Week 6 - Exercises

Exercise 1 - GB cycling accidents

In the data folder of the course materials you should find a CSV file called gb_cycling_accidents.csv which contains data on bicycle accidents in Great Britain from 1970 to 2018. I retrieved the data set from kaggle, which cites data.world as the original source. Each row holds information about a specific accident, and each column holds information about the accident, such as the date, time of day, day of week, number of vehicles involved, weather conditions, severity, etc. Here is the full explanation of the columns in the data set.

Variable

Definition

Accident_Index

Unique identifier for the accident. This may be thought of as the accident “case number”.

Number_of_Vehicles

Number of vehicles that were involved in the accident

Number_of_Casualties

Number of casualties resulting from the accident

Date

Date when the accident happened

Time

Time when the accident happened

Speed_limit

Speed limit on the part of the road where the accident took place

Road_conditions

Road condition (e.g., “frost”) at the time and place of the accident

Weather_conditions

Whether condition (e.g., “rain”) at time and place of the accident

Day

Day of the week when the accident occurred

Road_type

Type of road (e.g., “Dual carriageway”) where the accident happened

Light_conditions

Light conditions (e.g., “Daylight”) at time of accident

Gender

Whether the accident victim was Male or Female

Severity

How severe (e.g., “Serious”) the accident was

Age_Grp

Age group of the accident victim

Let’s explore the frequency of accidents with respect to the different variables.

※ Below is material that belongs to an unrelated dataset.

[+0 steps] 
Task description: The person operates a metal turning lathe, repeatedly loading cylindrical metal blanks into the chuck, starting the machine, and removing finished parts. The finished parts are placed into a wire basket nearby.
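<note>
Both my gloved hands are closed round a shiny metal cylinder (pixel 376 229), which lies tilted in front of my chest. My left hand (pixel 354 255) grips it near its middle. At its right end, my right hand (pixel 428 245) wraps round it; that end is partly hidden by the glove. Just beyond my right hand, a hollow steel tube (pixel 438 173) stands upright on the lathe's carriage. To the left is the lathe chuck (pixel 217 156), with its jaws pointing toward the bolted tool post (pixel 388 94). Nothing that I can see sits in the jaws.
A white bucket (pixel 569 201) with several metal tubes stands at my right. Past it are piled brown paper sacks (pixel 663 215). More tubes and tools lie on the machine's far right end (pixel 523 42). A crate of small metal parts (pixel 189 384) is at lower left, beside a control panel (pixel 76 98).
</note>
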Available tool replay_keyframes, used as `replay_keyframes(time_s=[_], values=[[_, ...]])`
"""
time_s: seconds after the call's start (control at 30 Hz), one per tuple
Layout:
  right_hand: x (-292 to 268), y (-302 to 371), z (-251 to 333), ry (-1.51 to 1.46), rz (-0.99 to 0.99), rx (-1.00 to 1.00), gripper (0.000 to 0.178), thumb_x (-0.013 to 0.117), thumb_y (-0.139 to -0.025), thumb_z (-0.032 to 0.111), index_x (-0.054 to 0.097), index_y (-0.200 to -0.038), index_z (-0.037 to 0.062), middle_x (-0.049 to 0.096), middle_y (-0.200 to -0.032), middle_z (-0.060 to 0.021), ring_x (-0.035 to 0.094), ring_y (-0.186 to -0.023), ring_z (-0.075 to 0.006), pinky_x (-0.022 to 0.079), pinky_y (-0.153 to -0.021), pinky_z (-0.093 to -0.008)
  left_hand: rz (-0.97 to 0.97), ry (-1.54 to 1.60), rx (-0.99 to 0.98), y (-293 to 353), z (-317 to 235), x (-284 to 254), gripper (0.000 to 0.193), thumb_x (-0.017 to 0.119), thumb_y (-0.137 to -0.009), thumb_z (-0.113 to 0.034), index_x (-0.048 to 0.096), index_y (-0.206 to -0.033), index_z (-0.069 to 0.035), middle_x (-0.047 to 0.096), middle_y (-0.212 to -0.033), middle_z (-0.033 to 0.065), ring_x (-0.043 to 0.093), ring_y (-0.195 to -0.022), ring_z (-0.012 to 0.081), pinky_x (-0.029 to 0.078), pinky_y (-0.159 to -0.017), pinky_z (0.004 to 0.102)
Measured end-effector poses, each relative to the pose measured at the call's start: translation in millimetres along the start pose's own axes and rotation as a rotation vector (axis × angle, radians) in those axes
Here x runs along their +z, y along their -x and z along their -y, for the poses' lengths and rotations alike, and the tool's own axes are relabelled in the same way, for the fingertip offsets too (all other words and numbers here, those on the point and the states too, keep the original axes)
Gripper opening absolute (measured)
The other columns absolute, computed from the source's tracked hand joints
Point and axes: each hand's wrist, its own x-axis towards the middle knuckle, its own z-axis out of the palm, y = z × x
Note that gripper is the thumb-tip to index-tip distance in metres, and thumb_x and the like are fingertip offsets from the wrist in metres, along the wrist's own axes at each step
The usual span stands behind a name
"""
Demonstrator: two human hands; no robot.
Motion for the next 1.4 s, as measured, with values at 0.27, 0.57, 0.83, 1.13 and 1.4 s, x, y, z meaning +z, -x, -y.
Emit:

1. Import pandas and read data/gb_cycling_accidents.csv into a DataFrame

[ ]:

2. How many unique values are in the following columns?

  • Speed_limit

  • Road_conditions

  • Weather_conditions

  • Road_type

  • Light_conditions

  • Gender

  • Severity

  • Age_Grp

[ ]:

3. What road conditions were associated with the most and least accidents?

[ ]:

4. What weather conditions were associated with the most and least accidents?

[ ]:

5. What road type was associated with the most and least accidents?

[ ]:

6. What light conditions were associated with the most and least accidents?

[ ]:

7. What speed limit was associated with the most and least accidents?

[ ]:

8. Based on the above, write a single sentence that summarises the conditions in which most accidents appeared to occur.

[ ]:

9. Create a bar chart showing how accidents were distributed by Age_Grp

[ ]:

10. Across all accidents, what percentage involved Males, what percentage involved Females, and what percentage involved people identifying as ‘Other’? Show the results in a pie chart.

[ ]:

11. What was the highest number of vehicles involved in a single accident?

[ ]:

12. What was the highest number of casualties involved in a single accident?

[ ]:

13. On which day of the week did the accident with Accident_Index 201443N027074 occur?

[ ]:

14. Create a separate DataFrame for all serious accidents that happened on a Sunday in wet road conditions. How many were there?

[ ]:

15. Create and assign a new `DatetimeIndex <https://pandas.pydata.org/pandas-docs/stable/reference/api/pandas.DatetimeIndex.html>`__ for the DataFrame using the Date and Time columns

[ ]:

16. Add a new column to the DataFrame called long_date. It should contain the correct dates matching the following format.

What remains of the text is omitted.